*DIRECTIONS*. Retype all data exactly as given. Pictures should not be retyped.

*DATA*.
_ _ _ _ _ _ _

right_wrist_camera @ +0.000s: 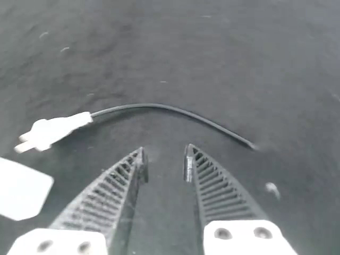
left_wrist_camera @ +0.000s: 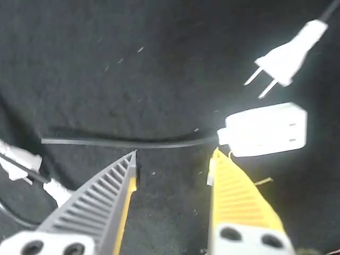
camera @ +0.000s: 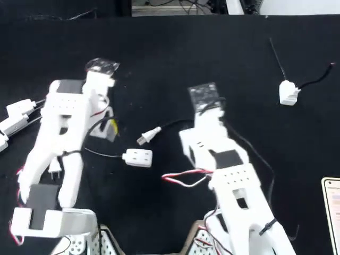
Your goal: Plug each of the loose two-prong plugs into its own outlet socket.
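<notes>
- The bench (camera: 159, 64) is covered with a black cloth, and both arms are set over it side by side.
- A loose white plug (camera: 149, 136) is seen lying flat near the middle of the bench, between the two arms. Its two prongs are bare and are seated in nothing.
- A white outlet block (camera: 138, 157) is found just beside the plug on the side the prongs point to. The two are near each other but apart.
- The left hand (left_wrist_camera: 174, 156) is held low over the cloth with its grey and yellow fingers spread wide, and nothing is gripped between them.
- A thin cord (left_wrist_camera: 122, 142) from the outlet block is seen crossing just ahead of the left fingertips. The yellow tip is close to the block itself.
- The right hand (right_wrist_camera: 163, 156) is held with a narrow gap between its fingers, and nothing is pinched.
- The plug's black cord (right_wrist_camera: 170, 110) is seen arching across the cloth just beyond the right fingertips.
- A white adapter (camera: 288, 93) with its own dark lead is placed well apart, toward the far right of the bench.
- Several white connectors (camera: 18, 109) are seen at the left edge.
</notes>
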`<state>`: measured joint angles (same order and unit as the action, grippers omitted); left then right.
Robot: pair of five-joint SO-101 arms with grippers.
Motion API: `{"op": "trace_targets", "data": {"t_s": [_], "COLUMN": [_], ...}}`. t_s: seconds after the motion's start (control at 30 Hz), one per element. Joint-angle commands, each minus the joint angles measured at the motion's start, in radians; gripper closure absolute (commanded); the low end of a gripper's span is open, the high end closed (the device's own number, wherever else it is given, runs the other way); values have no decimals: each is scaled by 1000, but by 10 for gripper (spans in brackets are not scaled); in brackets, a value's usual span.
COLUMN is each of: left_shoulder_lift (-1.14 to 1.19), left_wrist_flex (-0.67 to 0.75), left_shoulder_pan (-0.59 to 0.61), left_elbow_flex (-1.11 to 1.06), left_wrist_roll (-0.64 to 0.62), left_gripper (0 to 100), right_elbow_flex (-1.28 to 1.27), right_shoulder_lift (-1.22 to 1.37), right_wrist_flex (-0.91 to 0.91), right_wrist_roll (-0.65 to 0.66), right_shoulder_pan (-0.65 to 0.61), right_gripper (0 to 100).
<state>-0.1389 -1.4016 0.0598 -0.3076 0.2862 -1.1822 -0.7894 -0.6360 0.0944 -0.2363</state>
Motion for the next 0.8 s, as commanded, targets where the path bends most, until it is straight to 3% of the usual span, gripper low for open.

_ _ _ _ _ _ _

*YOUR SOLUTION*.
right_wrist_camera @ +0.000s: 
left_wrist_camera @ +0.000s: 
camera @ +0.000s: 
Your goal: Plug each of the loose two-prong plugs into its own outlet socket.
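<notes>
- The bench (camera: 159, 64) is covered with a black cloth, and both arms are set over it side by side.
- A loose white plug (camera: 149, 136) is seen lying flat near the middle of the bench, between the two arms. Its two prongs are bare and are seated in nothing.
- A white outlet block (camera: 138, 157) is found just beside the plug on the side the prongs point to. The two are near each other but apart.
- The left hand (left_wrist_camera: 174, 156) is held low over the cloth with its grey and yellow fingers spread wide, and nothing is gripped between them.
- A thin cord (left_wrist_camera: 122, 142) from the outlet block is seen crossing just ahead of the left fingertips. The yellow tip is close to the block itself.
- The right hand (right_wrist_camera: 163, 156) is held with a narrow gap between its fingers, and nothing is pinched.
- The plug's black cord (right_wrist_camera: 170, 110) is seen arching across the cloth just beyond the right fingertips.
- A white adapter (camera: 288, 93) with its own dark lead is placed well apart, toward the far right of the bench.
- Several white connectors (camera: 18, 109) are seen at the left edge.
</notes>
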`<state>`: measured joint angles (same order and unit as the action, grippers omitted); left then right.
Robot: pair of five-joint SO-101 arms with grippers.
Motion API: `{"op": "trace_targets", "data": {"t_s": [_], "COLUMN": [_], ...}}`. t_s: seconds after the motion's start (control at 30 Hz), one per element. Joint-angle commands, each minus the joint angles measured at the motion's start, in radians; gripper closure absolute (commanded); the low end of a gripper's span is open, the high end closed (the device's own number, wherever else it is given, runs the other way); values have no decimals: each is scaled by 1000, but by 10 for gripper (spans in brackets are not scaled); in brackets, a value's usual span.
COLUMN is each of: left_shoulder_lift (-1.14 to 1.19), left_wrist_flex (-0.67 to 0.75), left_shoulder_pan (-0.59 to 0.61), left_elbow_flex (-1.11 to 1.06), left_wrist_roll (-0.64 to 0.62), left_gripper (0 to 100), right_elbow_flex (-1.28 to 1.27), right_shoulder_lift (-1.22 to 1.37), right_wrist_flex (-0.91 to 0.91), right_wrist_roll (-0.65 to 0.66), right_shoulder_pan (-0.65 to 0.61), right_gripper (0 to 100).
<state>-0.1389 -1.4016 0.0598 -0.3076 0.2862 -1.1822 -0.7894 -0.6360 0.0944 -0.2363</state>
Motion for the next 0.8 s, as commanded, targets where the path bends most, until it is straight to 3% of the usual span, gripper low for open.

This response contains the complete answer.